Inside a Nike manufacturing facility employee’s residence. Staff in Indonesia say they earn far lower than what Nike says is the typical amongst suppliers for which it has adequate information. Adi Renaldi for The Oregonian/OregonLive

Standing in an overgrown lot outdoors Jakarta, 30 staff broke into laughter when requested in the event that they acquired paid sufficient to cowl their primary bills.

One stated manufacturing facility wages weren’t sufficient to pay for brand spanking new uniforms, books and footwear for school-aged youngsters.

One other employee estimated as a lot as 70% of her coworkers had second jobs, a remark that drew approving nods. That work contains working motorcycle taxis, fish farming, gathering scrap metallic and cleansing fruit, staff stated. Some staff promote items contained in the manufacturing facility, together with espresso, snacks and cosmetics, which they stated comes with the chance of disciplinary motion, together with termination.

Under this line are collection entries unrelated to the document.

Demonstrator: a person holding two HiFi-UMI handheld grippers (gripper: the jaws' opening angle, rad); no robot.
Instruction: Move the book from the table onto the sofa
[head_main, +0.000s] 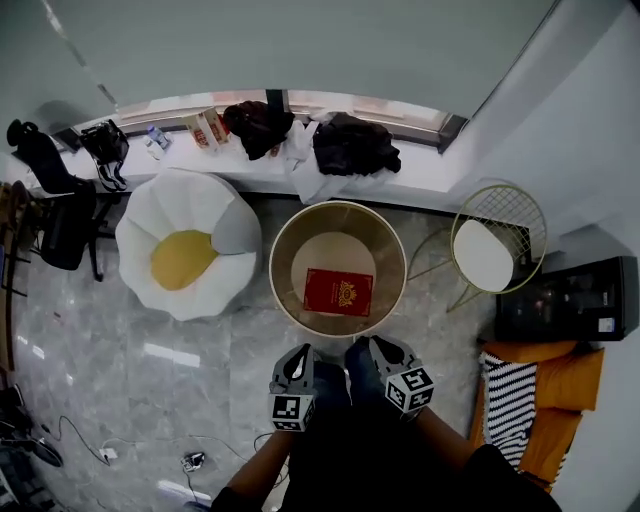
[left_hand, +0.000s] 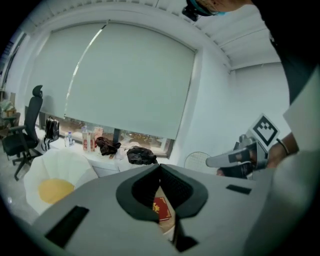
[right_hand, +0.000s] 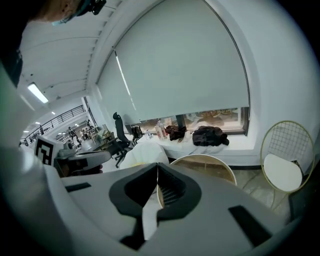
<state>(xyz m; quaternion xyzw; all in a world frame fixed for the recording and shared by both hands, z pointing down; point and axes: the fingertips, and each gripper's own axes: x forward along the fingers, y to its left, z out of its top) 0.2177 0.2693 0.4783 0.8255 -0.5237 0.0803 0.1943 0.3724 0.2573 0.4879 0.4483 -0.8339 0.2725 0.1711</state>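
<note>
A red book (head_main: 338, 292) with a gold emblem lies flat on the round gold-rimmed table (head_main: 273, 270). Left of the table stands the white petal-shaped sofa (head_main: 225, 215) with a yellow cushion (head_main: 182, 258). My left gripper (head_main: 300, 354) and right gripper (head_main: 364, 346) hover side by side just short of the table's near rim, both shut and holding nothing. In the left gripper view the left gripper (left_hand: 160, 168) has its jaws together, and the book (left_hand: 161, 208) shows below them. In the right gripper view the right gripper (right_hand: 158, 169) is shut too, with the table (right_hand: 220, 163) ahead.
A gold wire chair (head_main: 492, 250) with a white seat stands right of the table. The window ledge (head_main: 430, 178) behind carries dark clothes (head_main: 350, 145) and boxes. A black office chair (head_main: 50, 190) is at far left, a black cabinet (head_main: 570, 300) and striped orange fabric (head_main: 530, 400) at right.
</note>
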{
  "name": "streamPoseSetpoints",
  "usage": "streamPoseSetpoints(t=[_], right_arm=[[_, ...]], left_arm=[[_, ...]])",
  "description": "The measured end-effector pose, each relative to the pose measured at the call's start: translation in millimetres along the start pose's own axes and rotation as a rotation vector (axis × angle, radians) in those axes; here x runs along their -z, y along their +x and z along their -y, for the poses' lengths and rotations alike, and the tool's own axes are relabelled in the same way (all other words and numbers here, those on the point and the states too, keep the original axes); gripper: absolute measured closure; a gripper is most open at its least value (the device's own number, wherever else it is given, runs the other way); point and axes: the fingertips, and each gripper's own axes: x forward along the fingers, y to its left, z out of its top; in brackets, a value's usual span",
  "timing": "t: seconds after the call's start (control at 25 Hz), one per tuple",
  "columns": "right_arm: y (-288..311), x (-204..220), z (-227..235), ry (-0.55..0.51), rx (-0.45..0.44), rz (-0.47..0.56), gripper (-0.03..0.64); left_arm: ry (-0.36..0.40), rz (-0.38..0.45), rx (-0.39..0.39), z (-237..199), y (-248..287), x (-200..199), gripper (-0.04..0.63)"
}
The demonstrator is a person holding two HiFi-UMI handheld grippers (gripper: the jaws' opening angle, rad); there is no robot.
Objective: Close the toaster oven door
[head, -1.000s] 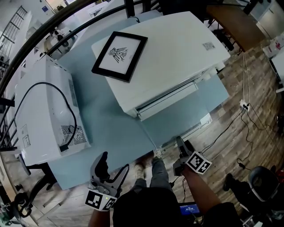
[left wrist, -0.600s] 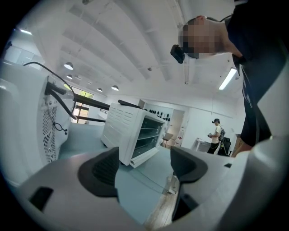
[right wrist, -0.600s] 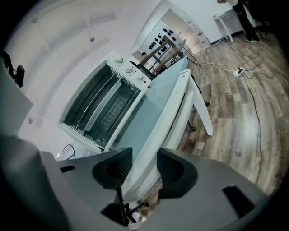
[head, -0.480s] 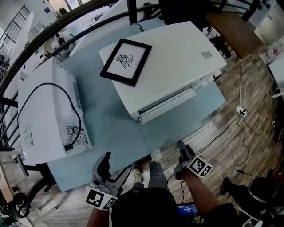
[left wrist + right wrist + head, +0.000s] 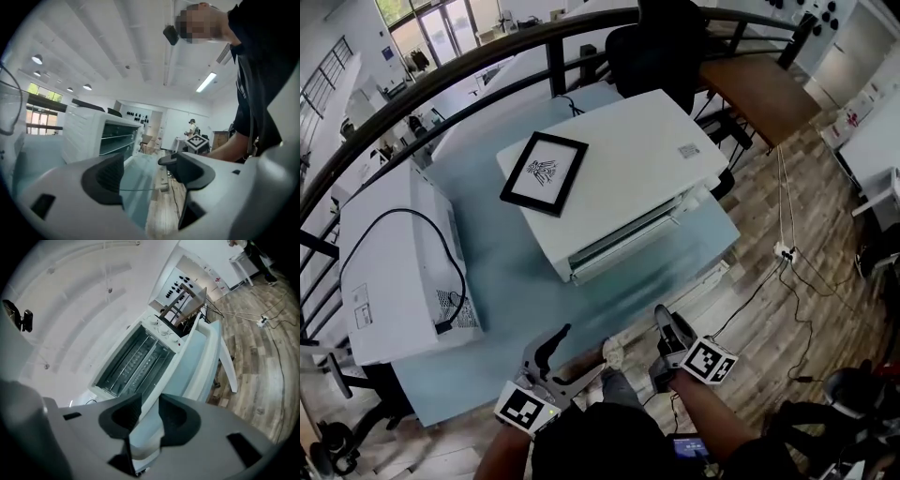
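Observation:
The white toaster oven (image 5: 619,178) stands on the light blue table (image 5: 516,272), with a black-framed picture (image 5: 544,173) lying on its top. Its glass door (image 5: 136,364) shows the racks behind it and seems to stand upright against the front, with the handle bar (image 5: 628,234) along its top edge. Both grippers hover off the table's near edge, apart from the oven. My left gripper (image 5: 577,356) (image 5: 143,164) is open wide and holds nothing. My right gripper (image 5: 664,323) (image 5: 150,411) points at the oven; its jaws are closing, a narrow gap remains, and nothing is between them.
A second white appliance (image 5: 394,272) with a black cable sits on the table's left end. A black railing (image 5: 441,80) curves behind. A black chair (image 5: 656,47) and wooden desk (image 5: 759,89) stand at the back right. Cables (image 5: 787,253) lie on the wood floor.
The head view has pulled back, so the oven sits higher and smaller in it. My left gripper has swung to the right along the table edge. The right gripper has stayed about where it was.

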Motion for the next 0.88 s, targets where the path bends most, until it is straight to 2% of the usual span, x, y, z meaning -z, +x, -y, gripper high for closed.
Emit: streamPoseSetpoints(t=[0.12,0.24,0.72,0.88], right_arm=[[-0.5,-1.6,-4.9,0.016,0.009,-0.025,0.505],[1.7,-3.5,-8.2,0.04,0.017,-0.05,0.509],[6.0,-22.8,-35.8,0.099,-0.03,-0.11,0.515],[6.4,-32.2,-54.5,0.09,-0.087,-0.12,0.494]], left_arm=[[0.031,-0.023,0.077,13.4,24.6,1.1,0.235],[0.033,-0.043,0.119,22.2,43.3,7.6,0.235],[-0.034,-0.159,0.176,25.2,78.0,44.7,0.235],[-0.05,-0.151,0.173,21.4,83.1,35.8,0.236]])
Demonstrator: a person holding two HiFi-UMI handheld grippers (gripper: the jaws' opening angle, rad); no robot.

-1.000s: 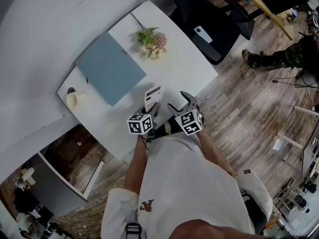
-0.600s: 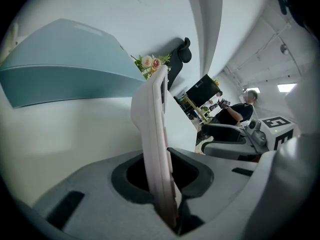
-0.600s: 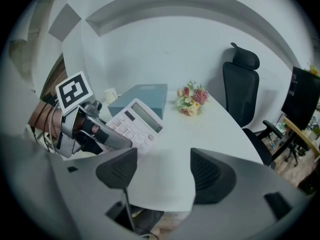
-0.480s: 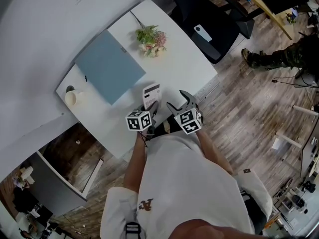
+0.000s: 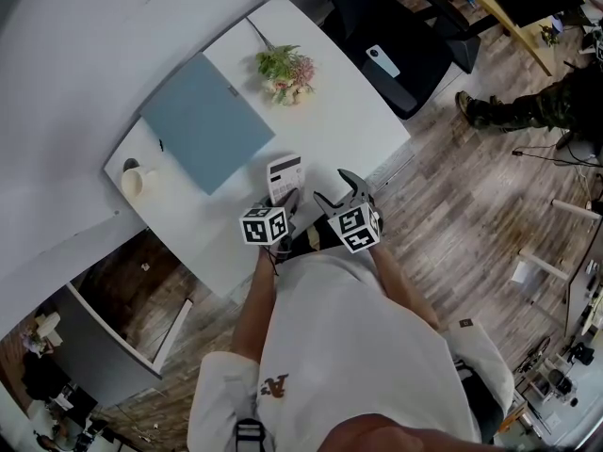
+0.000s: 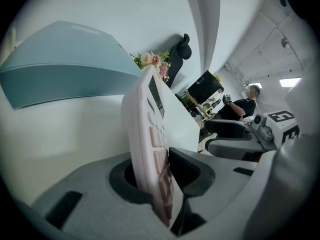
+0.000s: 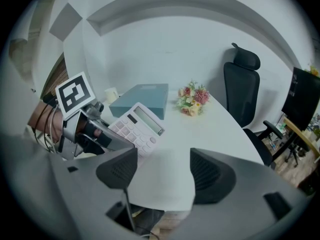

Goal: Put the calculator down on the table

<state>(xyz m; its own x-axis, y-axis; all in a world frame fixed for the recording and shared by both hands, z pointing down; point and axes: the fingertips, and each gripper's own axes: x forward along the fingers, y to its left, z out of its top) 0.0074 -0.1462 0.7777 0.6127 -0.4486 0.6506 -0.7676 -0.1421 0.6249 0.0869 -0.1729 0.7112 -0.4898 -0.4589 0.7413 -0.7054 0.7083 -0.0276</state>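
Observation:
The white calculator (image 5: 285,175) lies flat on the white table (image 5: 349,121), near its front edge. Its near end sits between the jaws of my left gripper (image 5: 287,201). In the left gripper view the calculator (image 6: 150,134) stands edge-on between the jaws of that gripper (image 6: 160,169), with a dark gap showing behind it. These jaws have just been opening, and the calculator is still between them. My right gripper (image 5: 337,188) hovers just to the right of it, open and empty. In the right gripper view the calculator (image 7: 136,126) rests keys up, left of the right gripper (image 7: 165,169).
A blue folder (image 5: 207,125) lies to the upper left of the calculator, with a small flower bunch (image 5: 285,69) beyond it and a cup (image 5: 135,185) at the table's left corner. A black office chair (image 5: 396,45) stands past the far edge. Someone's legs (image 5: 528,111) show at far right.
The calculator has tipped down from a raised tilt to lie flat on the table. Both grippers have stayed almost in place.

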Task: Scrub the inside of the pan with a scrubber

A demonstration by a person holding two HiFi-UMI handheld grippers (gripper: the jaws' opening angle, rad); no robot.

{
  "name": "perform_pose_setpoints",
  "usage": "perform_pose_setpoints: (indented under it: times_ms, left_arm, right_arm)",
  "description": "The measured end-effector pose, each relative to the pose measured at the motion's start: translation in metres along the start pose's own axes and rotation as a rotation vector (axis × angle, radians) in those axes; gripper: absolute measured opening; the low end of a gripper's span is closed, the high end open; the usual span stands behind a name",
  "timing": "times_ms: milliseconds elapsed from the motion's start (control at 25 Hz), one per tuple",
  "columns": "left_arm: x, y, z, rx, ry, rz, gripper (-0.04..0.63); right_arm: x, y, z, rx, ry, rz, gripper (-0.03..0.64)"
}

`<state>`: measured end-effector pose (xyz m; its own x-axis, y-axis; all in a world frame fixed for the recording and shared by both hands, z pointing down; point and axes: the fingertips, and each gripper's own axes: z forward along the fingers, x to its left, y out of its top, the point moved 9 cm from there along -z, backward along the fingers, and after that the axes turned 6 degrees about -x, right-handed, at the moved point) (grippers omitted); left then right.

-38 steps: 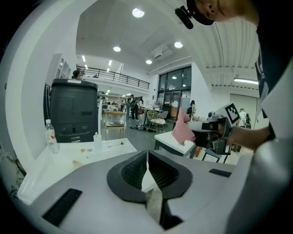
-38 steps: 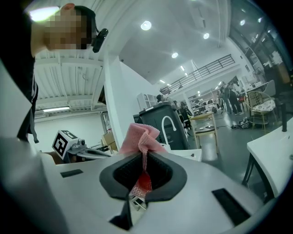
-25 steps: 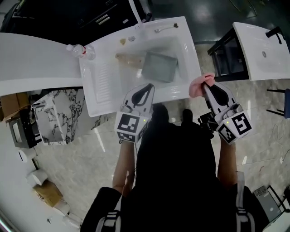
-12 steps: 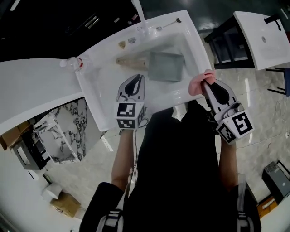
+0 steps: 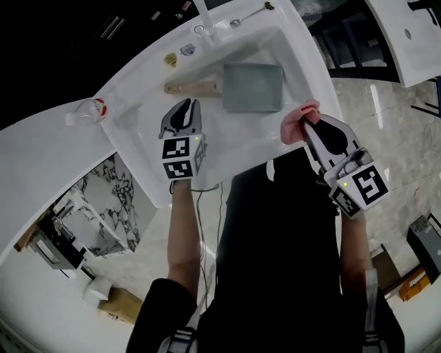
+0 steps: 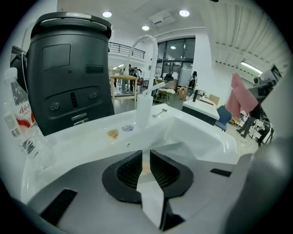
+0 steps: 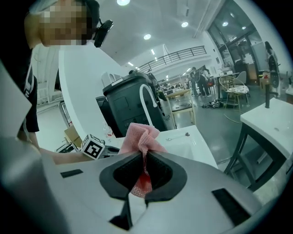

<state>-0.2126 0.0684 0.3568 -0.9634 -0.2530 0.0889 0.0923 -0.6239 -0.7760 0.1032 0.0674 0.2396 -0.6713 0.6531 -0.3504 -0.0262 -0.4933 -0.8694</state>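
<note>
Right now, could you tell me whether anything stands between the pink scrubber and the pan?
Nothing visible does: the scrubber, pinched in the right tongs, is near the sink rim, and the pan lies uncovered in the basin.

Round ceiling lights (image 6: pixel 184 13) flood the hall from above in both gripper views, joined by daylight through tall windows (image 6: pixel 176 50) at the back. In the head view the white sink (image 5: pixel 131 131) glares almost featureless. Bright streaks lie across the glossy floor (image 5: pixel 386 110), the top left corner sinks into black, and the person's dark clothing (image 5: pixel 275 241) shows no detail. Every frame bows outward, fisheye fashion, with straight edges curving and a dark vignette filling the corners. Close to the lens the left gripper (image 6: pixel 145 164) and right gripper (image 7: pixel 145 171) go soft; the pink mesh scrubber (image 7: pixel 143 135) reads crisp.
</note>
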Motion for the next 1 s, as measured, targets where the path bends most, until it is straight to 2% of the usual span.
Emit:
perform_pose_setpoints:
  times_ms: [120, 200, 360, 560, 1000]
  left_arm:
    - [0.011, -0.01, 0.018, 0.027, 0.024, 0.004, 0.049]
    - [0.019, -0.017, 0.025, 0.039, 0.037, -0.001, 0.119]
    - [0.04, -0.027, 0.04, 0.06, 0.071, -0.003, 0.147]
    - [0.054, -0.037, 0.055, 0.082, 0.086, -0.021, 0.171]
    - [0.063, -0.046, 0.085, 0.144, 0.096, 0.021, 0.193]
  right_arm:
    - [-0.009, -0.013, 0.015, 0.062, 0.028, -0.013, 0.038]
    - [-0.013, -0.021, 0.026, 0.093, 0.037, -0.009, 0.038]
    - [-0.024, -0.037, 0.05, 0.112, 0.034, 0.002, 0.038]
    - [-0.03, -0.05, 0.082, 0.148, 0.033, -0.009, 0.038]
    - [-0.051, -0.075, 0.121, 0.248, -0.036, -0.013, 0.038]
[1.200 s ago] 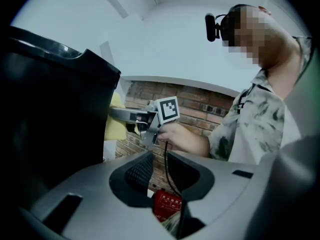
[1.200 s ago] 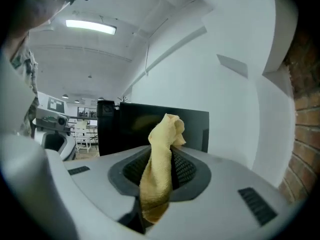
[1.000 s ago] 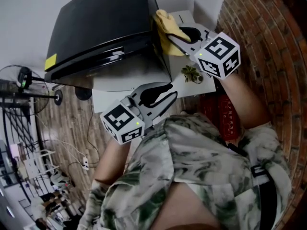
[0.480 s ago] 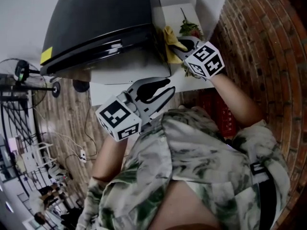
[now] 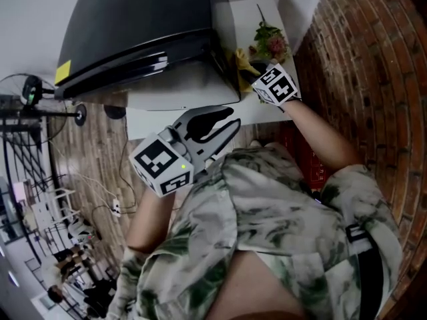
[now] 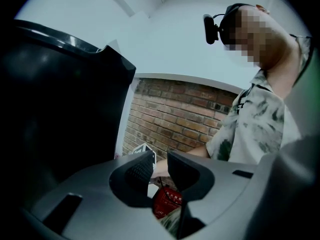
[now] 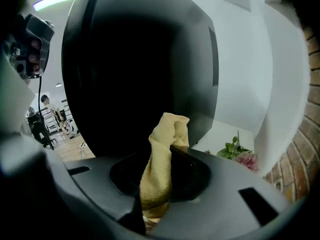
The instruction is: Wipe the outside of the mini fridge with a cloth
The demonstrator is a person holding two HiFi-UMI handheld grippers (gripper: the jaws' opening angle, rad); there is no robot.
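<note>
I was working over a white tabletop (image 5: 230,19) set against a red brick wall (image 5: 373,79), with a wood-plank floor (image 5: 87,159) below on the left where cables trailed. The mini fridge (image 5: 133,32) stood on that top, a glossy black box with smooth, slightly rounded edges; in the right gripper view its dark side (image 7: 145,69) filled most of the frame. A plain yellow sticker (image 5: 61,73) sat at its front corner, and I could read no writing on it. The right gripper (image 5: 257,79) was down at the fridge's right side with its fingers clamped on the cloth (image 7: 162,164), a soft, nubbly yellow rag that stood up twisted between them and lay close to the black panel. Just beside it lay a sprig of pink flowers (image 5: 270,42) with green leaves. The left gripper (image 5: 223,129) hung in front of the fridge, its ribbed fingers a narrow gap apart with nothing between them. A red packet (image 6: 167,201) showed white print too small for me to read.
</note>
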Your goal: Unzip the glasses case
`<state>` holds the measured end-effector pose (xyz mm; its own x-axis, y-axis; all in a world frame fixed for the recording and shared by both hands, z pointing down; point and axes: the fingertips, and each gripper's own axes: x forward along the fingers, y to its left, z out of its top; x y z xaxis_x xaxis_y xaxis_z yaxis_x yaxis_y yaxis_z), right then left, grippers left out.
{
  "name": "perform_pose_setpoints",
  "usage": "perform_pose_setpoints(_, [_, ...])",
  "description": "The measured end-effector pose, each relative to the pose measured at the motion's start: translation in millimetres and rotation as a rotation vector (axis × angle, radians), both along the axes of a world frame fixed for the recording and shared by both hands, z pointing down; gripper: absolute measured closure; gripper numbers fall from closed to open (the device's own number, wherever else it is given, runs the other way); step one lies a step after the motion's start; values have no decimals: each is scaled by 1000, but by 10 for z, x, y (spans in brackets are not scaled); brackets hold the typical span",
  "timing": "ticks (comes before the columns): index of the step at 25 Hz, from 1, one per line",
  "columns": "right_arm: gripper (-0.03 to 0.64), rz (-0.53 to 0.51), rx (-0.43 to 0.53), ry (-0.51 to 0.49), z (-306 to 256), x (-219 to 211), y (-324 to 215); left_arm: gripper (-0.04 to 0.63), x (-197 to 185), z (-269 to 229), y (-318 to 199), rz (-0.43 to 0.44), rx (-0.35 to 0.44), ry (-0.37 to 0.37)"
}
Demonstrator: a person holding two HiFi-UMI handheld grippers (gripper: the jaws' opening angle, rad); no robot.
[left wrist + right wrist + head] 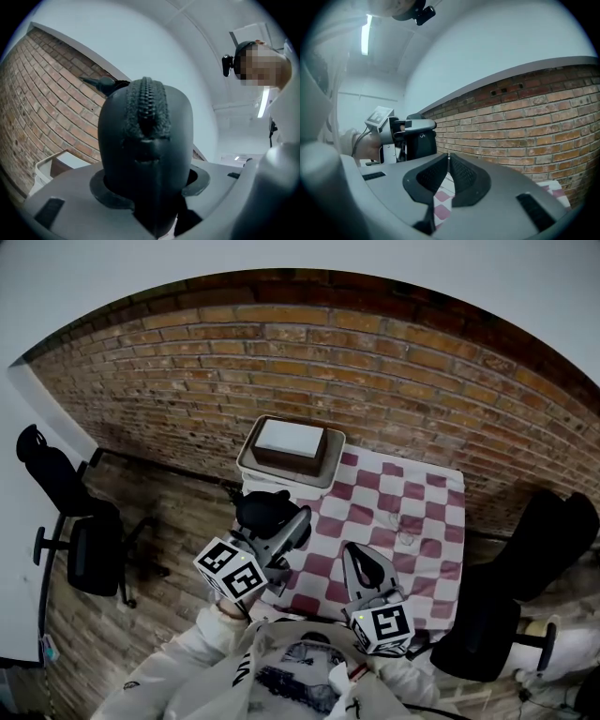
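Glasses case in left claw

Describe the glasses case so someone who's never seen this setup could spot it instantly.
Find the red-and-white checked cloth before the brick wall. At its left edge, the left claw is shut on the glasses case. It is the only black, rounded shell with a zipper along its ridge, unlike the pale tray behind it and the empty, shut right claw beside it.
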<state>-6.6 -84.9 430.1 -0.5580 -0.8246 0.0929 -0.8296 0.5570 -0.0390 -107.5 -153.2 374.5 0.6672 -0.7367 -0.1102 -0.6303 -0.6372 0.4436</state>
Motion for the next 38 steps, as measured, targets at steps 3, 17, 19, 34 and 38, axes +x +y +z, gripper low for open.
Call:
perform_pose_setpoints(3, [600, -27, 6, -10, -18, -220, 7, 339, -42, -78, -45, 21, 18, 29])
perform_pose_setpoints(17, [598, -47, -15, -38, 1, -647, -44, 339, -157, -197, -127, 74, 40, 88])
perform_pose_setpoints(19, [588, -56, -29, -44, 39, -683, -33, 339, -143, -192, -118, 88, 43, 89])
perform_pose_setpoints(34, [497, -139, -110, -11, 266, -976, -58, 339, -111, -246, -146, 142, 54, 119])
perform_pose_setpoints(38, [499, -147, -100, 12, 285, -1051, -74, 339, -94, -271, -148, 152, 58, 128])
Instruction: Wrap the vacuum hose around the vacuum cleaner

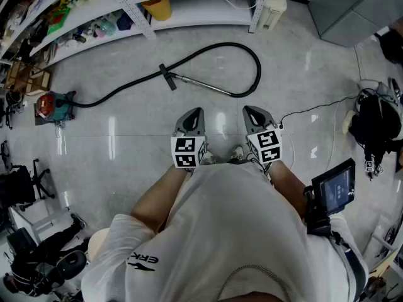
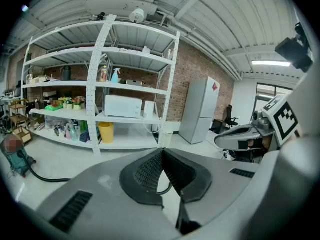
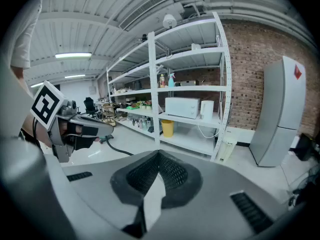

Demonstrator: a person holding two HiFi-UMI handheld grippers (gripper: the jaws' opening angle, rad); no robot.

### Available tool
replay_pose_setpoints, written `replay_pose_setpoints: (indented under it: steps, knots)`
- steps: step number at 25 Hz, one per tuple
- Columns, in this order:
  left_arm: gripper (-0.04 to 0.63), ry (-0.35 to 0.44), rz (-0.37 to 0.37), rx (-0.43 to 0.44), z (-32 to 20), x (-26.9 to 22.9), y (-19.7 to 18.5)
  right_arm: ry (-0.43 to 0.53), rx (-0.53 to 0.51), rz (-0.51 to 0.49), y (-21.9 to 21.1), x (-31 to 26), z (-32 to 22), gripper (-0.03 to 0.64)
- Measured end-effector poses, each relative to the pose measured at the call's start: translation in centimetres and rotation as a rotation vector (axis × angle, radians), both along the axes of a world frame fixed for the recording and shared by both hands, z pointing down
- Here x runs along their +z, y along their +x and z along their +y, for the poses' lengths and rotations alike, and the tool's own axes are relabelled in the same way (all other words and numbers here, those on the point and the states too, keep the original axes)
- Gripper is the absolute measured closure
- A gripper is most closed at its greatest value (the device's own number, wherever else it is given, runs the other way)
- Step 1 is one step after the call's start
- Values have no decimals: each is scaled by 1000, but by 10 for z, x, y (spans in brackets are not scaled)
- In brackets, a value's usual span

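A small red and teal vacuum cleaner [image 1: 50, 106] sits on the floor at the left, near the shelving; it also shows low at the left as the vacuum cleaner [image 2: 19, 160]. Its black hose [image 1: 208, 51] runs right across the floor, loops round and ends in a metal wand [image 1: 204, 85] with a black handle [image 1: 167, 77]. My left gripper [image 1: 195, 114] and right gripper [image 1: 250, 111] are held side by side in front of my body, well short of the wand. Both are shut with nothing between their jaws, seen too as the left gripper [image 2: 161, 152] and right gripper [image 3: 159, 155].
White shelving [image 1: 189, 8] with a yellow bin [image 1: 157, 8] lines the far side. A grey cabinet [image 1: 349, 8] stands at the far right. A thin cable [image 1: 312, 111] and black gear [image 1: 376, 128] lie at the right. Office chairs [image 1: 25, 178] stand at the left.
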State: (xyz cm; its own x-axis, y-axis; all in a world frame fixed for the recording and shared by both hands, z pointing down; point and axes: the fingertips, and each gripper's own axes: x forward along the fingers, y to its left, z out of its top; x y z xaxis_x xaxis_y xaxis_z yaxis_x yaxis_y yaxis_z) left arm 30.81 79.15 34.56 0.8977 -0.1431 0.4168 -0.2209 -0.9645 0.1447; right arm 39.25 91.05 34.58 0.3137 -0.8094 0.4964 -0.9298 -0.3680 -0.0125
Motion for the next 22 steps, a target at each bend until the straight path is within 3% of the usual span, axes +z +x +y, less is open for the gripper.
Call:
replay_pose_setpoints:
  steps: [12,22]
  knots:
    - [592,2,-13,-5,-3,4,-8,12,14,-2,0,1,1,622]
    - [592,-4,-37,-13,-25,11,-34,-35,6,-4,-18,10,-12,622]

Knight as soon as instructed documentary filmmaker Michael Moore that manufacturing facility jobs have been such a highway to upward mobility that somebody working in an Indonesian manufacturing facility making Nike items may sometime be Moore’s landlord.

Two staff who invited a reporter into their properties in a neighborhood close to Jakarta final summer season weren’t landlords.

They lived in 150-square-foot barracks-style residences with nearly no furnishings besides for skinny mattresses, which had been propped in opposition to the wall to create dwelling area. Small electrical followers cooled the residences, which value round $30 a month to hire.

Staff largely agreed Nike contract factories are preferable to native options. Nike factories are clear and pay on time, they stated. Many have exhaust followers that may present some reduction from the tropical warmth. Compelled additional time is not an issue. Authorities laws are typically adopted.

However the staff stated wages stay chronically low, describing the everyday pay as solely sufficient to help one particular person.

“It’s as if the corporate desires us to remain single ceaselessly,” a employee close to Jakarta stated.

One other employee stated she began stitching Nike sneakers 25 years in the past, in regards to the time Knight spoke to Moore about staff changing into landlords.

She stated in spite of everything these years, she makes $300 a month — roughly the native minimal wage.